John Hickenlooper Fined $2,700+ In Connection With Two Ethics Violations
DENVER (CBS4)- Democratic Senate candidate John Hickenlooper will have to pay more than $2,700 in fines for ethics violations during his tenure as governor of Colorado. The fines bring an end to a two year investigation that started with a complaint filed by a Republican group and ended in the Independent Ethics Commission holding Hickenlooper in contempt for defying a subpoena to testify.
He only showed-up after a Denver District Court judge ordered him to do so.
The commission found Hickenlooper violated the state's gift ban law by accepting a flight on a corporate jet and attending a luxury conference in Italy, sponsored by the auto maker Fiat.
It fined him $550 for the conference, where he took a Maserati limousine to the airport. It fined him another $2,200 for a flight to Connecticut, on a jet owned by the homebuilding company MD Holdings, for the commissioning of the USS Colorado.

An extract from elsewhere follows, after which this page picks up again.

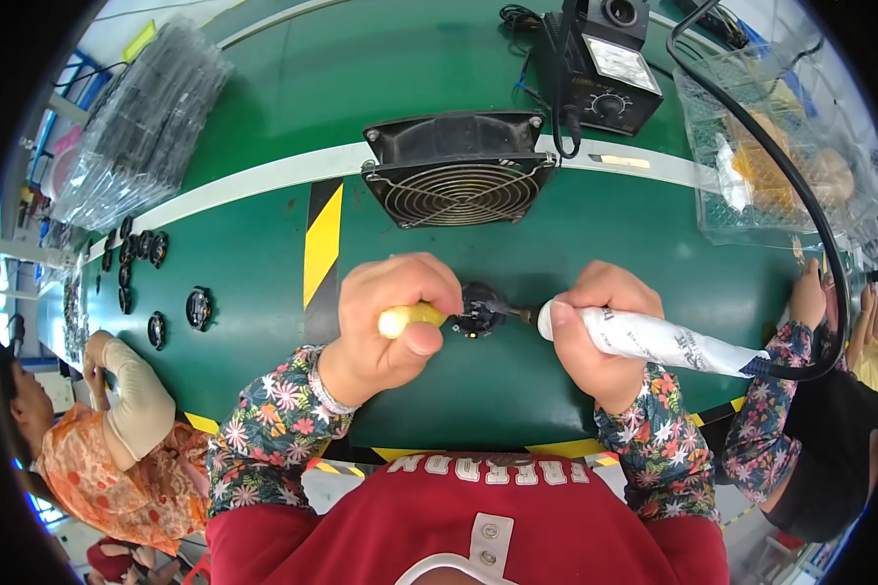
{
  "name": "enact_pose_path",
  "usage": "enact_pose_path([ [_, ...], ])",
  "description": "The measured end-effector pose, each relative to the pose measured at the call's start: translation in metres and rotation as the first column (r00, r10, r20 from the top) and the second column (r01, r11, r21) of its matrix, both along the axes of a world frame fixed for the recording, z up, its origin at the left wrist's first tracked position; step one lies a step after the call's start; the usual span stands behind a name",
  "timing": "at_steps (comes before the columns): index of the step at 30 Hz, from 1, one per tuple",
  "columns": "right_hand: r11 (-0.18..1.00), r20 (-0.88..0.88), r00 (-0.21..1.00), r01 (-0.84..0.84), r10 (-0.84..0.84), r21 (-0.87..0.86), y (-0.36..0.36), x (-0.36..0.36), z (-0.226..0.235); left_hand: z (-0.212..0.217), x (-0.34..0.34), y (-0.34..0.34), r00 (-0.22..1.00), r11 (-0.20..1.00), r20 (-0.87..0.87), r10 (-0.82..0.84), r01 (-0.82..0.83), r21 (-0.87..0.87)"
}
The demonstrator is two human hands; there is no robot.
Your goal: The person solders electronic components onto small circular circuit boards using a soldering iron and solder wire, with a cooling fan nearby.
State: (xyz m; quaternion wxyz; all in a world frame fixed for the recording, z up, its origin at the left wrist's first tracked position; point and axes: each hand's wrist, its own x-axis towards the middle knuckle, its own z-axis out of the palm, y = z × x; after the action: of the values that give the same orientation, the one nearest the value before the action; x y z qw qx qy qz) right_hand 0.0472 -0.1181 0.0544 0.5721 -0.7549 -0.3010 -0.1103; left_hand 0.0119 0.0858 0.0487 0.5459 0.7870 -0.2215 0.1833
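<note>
A small round black part (pixel 478 310) lies on the green table between my two hands. My left hand (pixel 385 302) is closed around a tool with a yellow handle (pixel 410 320); its tip reaches the left side of the part, and its exact kind is hidden by my fingers. In my right hand (pixel 603 336) is a soldering iron (pixel 663 339), its grip wrapped in printed white material and held like a pen. The iron's metal tip points left and meets, or nearly meets, the part's right side.
Behind the part stands a black fan with a wire guard (pixel 458 193). A soldering station (pixel 610 88) is at the back right, near a clear plastic tray (pixel 702 210). The black cable (pixel 800 185) arcs along the right. Several round black parts (pixel 198 308) and stacked clear trays (pixel 146 122) are left. Co-workers sit either side.
</note>
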Motion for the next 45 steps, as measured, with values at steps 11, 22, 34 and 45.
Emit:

Commissioner Bill Leone - who was appointed by Hickenlooper when he was governor - expressed frustration that the investigation didn't determine true costs of the gifts, "I really do think this remedy is light. I don't think the rest of the benefits or gifts received at Bilderberg would have been that difficult to value."
Hickenlooper's attorney asked the commission to dismiss the contempt charge. It refused but didn't fine him in connection with it as it had threatened to do.
His campaign issued a statement saying he accepts the commission's findings and takes responsibility. He is not expected to appeal.